Take the lines below beginning at the line that has "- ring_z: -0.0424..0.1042" and stopping after the line that has "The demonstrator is", and print them exactly as they are, with no other lines.

Input data

========================================================================

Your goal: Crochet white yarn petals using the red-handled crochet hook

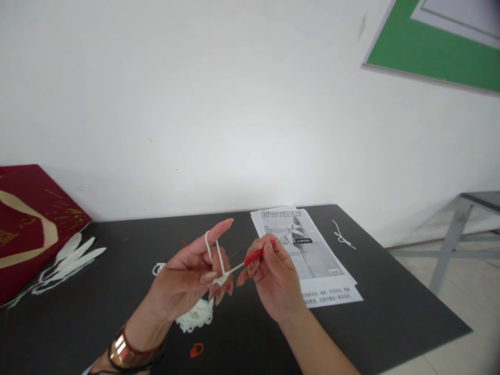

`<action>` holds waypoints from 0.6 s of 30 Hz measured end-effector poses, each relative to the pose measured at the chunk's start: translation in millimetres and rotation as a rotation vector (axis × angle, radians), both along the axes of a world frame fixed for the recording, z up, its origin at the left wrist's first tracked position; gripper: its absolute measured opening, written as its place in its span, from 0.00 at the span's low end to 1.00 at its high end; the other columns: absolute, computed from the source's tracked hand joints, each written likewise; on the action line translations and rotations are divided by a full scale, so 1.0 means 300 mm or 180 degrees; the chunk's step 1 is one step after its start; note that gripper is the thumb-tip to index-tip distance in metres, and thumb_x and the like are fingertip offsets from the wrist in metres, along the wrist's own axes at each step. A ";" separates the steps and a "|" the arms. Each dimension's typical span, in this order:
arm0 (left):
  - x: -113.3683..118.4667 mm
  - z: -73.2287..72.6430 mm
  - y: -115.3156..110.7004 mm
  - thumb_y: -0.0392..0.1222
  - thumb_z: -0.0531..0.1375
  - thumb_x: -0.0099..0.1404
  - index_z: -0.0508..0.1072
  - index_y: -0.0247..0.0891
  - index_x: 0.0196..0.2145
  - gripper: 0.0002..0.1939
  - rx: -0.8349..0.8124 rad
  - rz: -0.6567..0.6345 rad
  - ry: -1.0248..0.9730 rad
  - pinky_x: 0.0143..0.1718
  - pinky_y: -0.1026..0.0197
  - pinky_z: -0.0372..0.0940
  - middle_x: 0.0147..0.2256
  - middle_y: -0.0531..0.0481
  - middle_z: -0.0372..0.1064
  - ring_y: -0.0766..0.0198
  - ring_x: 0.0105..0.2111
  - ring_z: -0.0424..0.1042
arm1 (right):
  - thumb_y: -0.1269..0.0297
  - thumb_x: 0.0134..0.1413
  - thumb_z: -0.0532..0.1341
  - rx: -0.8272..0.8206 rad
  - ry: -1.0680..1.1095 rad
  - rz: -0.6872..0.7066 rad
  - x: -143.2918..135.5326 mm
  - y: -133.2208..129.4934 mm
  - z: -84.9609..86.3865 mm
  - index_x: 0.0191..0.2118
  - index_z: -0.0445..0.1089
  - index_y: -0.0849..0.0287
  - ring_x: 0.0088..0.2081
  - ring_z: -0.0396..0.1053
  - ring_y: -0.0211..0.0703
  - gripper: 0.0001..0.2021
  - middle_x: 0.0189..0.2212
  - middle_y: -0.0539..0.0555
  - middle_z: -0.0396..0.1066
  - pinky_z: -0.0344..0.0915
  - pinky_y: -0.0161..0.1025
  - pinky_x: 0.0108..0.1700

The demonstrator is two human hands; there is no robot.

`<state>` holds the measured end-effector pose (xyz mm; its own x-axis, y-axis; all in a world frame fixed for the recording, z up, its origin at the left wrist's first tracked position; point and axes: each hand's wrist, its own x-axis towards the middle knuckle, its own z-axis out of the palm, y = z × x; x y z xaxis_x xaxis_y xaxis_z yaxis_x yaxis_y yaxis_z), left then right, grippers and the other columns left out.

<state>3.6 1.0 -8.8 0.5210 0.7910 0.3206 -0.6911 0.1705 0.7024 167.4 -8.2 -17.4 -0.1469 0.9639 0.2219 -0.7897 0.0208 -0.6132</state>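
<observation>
My left hand point(191, 276) pinches a small piece of white crochet work point(222, 279) between thumb and fingers. Its index finger is stretched out, with white yarn point(212, 240) looped round it and running down to the piece. In my right hand point(273, 271) is a crochet hook point(254, 255) with a red handle; its metal shaft points left and its tip meets the white piece. Below my left hand lies a loose heap of white yarn point(196, 315) on the dark table point(242, 344).
Printed sheets point(320, 255) lie behind my right hand, with a short knotted white yarn point(342, 238) to their right. An orange stitch marker point(196, 350) lies near the front. White leaf-shaped pieces point(74, 260) and a dark red bag point(31, 224) are at the left.
</observation>
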 end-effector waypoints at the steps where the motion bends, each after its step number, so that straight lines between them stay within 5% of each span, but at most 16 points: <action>1: 0.000 0.001 0.000 0.30 0.59 0.61 0.60 0.41 0.63 0.33 0.0000 -0.0003 -0.0008 0.30 0.59 0.66 0.27 0.51 0.69 0.63 0.27 0.69 | 0.64 0.62 0.60 0.0058 -0.0039 -0.0031 0.003 -0.001 0.005 0.32 0.68 0.60 0.23 0.66 0.31 0.08 0.25 0.47 0.71 0.75 0.34 0.26; 10: -0.005 -0.002 -0.007 0.29 0.60 0.60 0.60 0.41 0.63 0.34 -0.0062 -0.0063 -0.0091 0.28 0.60 0.65 0.27 0.51 0.68 0.63 0.27 0.69 | 0.64 0.61 0.60 0.0250 -0.0185 -0.0324 0.021 -0.004 0.029 0.31 0.68 0.59 0.23 0.66 0.32 0.07 0.24 0.47 0.70 0.76 0.35 0.28; 18: 0.006 0.010 -0.007 0.30 0.59 0.62 0.60 0.48 0.62 0.33 0.0021 0.0104 -0.0158 0.32 0.59 0.67 0.28 0.52 0.68 0.64 0.28 0.69 | 0.61 0.57 0.64 -0.0220 -0.0136 -0.0346 0.004 -0.011 0.014 0.32 0.70 0.59 0.21 0.69 0.32 0.07 0.20 0.47 0.73 0.75 0.32 0.27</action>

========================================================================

Written answer
  - ring_z: -0.0424..0.1042
arm1 (right):
  - thumb_y: -0.1269..0.0297
  - thumb_x: 0.0134..0.1413
  - thumb_z: -0.0532..0.1341
  - rx: -0.8272..0.8206 rad
  - ry: -1.0680..1.1095 rad
  - rz: -0.6872..0.7066 rad
  - x: -143.2918..135.5326 mm
  - y: -133.2208..129.4934 mm
  - z: -84.9609..86.3865 mm
  - index_x: 0.0191..0.2118
  - index_z: -0.0445..0.1089
  - index_y: -0.0849..0.0287
  - ring_x: 0.0088..0.2081
  - ring_z: -0.0396..0.1053
  - ring_y: -0.0211..0.0703
  - gripper: 0.0001..0.2021
  - middle_x: 0.0189..0.2212
  - middle_y: -0.0539..0.0555
  - middle_z: -0.0396..0.1066
  - pinky_z: -0.0344..0.0915
  - pinky_y: -0.0161..0.1025
  - pinky_x: 0.0108..0.1700

The demonstrator is two human hands; there is no robot.

The answer is complete, and the exercise is done.